▸ **Prompt**
The reply is to contain the full listing, repeated exactly, with pictures left out.

▸ **Data section**

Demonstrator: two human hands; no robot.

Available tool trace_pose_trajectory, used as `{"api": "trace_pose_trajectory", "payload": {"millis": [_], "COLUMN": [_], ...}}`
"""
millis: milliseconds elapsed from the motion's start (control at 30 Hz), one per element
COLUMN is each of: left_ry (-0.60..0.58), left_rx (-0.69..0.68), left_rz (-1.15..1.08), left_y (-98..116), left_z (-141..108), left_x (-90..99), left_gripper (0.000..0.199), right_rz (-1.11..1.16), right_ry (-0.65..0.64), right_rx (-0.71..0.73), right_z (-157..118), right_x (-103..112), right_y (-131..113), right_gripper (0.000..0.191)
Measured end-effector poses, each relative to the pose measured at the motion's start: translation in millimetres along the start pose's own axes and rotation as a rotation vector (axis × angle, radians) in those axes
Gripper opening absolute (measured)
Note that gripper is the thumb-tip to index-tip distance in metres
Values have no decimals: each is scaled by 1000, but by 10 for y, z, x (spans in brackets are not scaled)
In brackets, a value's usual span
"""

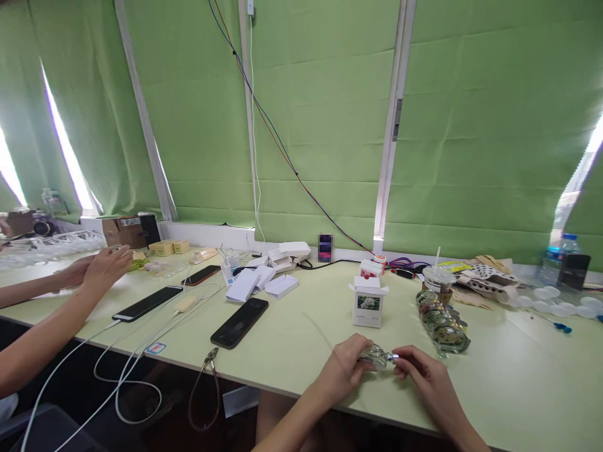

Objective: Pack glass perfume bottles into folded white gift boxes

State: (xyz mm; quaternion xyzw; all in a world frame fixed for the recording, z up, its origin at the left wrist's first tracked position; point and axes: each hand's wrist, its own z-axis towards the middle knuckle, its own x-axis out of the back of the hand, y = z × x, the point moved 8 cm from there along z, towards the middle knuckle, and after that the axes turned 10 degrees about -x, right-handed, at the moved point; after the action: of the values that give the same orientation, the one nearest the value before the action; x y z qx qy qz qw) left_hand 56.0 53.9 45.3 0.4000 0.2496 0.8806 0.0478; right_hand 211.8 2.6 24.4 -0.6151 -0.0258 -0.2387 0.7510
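Observation:
My left hand (346,365) is wrapped round a small clear glass bottle (374,358), which lies on its side just above the table near the front edge. Its silver neck piece (391,357) points right. Thumb and fingertips of my right hand (419,367) pinch the end of that neck piece. Behind the bottle stands an open white box (367,307) with a flower picture and its flaps up. To the right, several glass bottles (440,320) lie in a row.
Left of my hands lie a black phone (239,322) with a strap, white cartons (254,281) and charging cables (136,351). A drink cup (438,279) stands behind the bottle row. White caps (546,301) are at far right. A co-worker's hands (101,267) work at the left.

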Motion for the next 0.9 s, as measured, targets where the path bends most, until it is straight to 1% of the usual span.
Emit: {"api": "trace_pose_trajectory", "payload": {"millis": [133,300,367,433,500,600,700,767,900], "left_ry": [-9,-28,-29,-23,-8,13,17,14,-7], "left_rx": [-24,-53,-53,-39,-6,64,94,74,11], "left_rz": [14,21,18,7,-11,-44,-71,-67,-7], "left_y": [29,47,39,20,-7,-47,-59,-53,-26], "left_z": [11,11,2,-7,-12,-15,-11,-7,-4], "left_x": [4,-6,-16,-25,-23,-6,6,4,-22], "left_gripper": [29,28,29,31,32,33,33,33,32], "right_rz": [10,-1,-3,-20,-36,-64,-128,-165,-201], "right_ry": [-34,-116,-122,-96,-36,40,48,40,31], "right_rx": [-23,-82,-107,-112,-73,77,215,239,222], "right_z": [-5,0,11,25,34,13,-36,-54,-59], "right_x": [-37,-142,-158,-138,-79,-3,-16,-41,-75], "right_y": [-28,61,127,164,138,-13,-152,-174,-121], "right_gripper": [28,44,48,51,48,36,22,19,23]}}
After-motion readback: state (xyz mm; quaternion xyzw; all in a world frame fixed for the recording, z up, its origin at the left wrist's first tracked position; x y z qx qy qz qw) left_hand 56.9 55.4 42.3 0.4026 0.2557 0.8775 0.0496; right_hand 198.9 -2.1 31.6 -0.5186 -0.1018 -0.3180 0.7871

▸ **Written response**
Demonstrator: two human hands; no robot.

Available tool trace_pose_trajectory, used as `{"api": "trace_pose_trajectory", "payload": {"millis": [_], "COLUMN": [_], ...}}`
"""
millis: milliseconds elapsed from the motion's start (control at 30 Hz), one per element
COLUMN is each of: left_ry (-0.60..0.58), left_rx (-0.69..0.68), left_rz (-1.15..1.08), left_y (-98..116), left_z (-141..108), left_x (-90..99), left_gripper (0.000..0.199), right_rz (-1.11..1.16), right_ry (-0.65..0.64), right_rx (-0.71..0.73), right_z (-157..118), right_x (-103..112), right_y (-131..113), right_gripper (0.000..0.191)
Measured end-effector poses, each relative to the pose measured at the motion's start: translation in millimetres along the start pose's own axes and rotation as a rotation vector (axis × angle, radians) in those axes
Gripper opening absolute (measured)
Note that gripper is the thumb-tip to index-tip distance in metres
Values have no decimals: each is scaled by 1000, but by 10 for y, z, x (spans in brackets are not scaled)
In brackets, a value's usual span
"""


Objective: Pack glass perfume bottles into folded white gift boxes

State: (xyz mm; quaternion xyzw; all in a world frame fixed for the recording, z up, its origin at the left wrist's first tracked position; point and axes: each hand's wrist, its own z-axis towards the middle knuckle, its own x-axis out of the back of the hand, y = z × x, the point moved 8 cm from there along z, towards the middle knuckle, and after that the axes turned 10 degrees about -x, right-handed, at the moved point; after the action: of the values that give the same orientation, the one nearest the value before the action; x y z qx qy qz qw) left_hand 56.0 53.9 45.3 0.4000 0.2496 0.8806 0.0478; right_hand 211.8 2.6 24.4 -0.6151 -0.0258 -0.2387 0.7510
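Observation:
My left hand (346,365) is wrapped round a small clear glass bottle (374,358), which lies on its side just above the table near the front edge. Its silver neck piece (391,357) points right. Thumb and fingertips of my right hand (419,367) pinch the end of that neck piece. Behind the bottle stands an open white box (367,307) with a flower picture and its flaps up. To the right, several glass bottles (440,320) lie in a row.
Left of my hands lie a black phone (239,322) with a strap, white cartons (254,281) and charging cables (136,351). A drink cup (438,279) stands behind the bottle row. White caps (546,301) are at far right. A co-worker's hands (101,267) work at the left.
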
Motion for the next 0.9 s, as measured, targets where the path bends most, until it is straight to 1% of the usual span.
Emit: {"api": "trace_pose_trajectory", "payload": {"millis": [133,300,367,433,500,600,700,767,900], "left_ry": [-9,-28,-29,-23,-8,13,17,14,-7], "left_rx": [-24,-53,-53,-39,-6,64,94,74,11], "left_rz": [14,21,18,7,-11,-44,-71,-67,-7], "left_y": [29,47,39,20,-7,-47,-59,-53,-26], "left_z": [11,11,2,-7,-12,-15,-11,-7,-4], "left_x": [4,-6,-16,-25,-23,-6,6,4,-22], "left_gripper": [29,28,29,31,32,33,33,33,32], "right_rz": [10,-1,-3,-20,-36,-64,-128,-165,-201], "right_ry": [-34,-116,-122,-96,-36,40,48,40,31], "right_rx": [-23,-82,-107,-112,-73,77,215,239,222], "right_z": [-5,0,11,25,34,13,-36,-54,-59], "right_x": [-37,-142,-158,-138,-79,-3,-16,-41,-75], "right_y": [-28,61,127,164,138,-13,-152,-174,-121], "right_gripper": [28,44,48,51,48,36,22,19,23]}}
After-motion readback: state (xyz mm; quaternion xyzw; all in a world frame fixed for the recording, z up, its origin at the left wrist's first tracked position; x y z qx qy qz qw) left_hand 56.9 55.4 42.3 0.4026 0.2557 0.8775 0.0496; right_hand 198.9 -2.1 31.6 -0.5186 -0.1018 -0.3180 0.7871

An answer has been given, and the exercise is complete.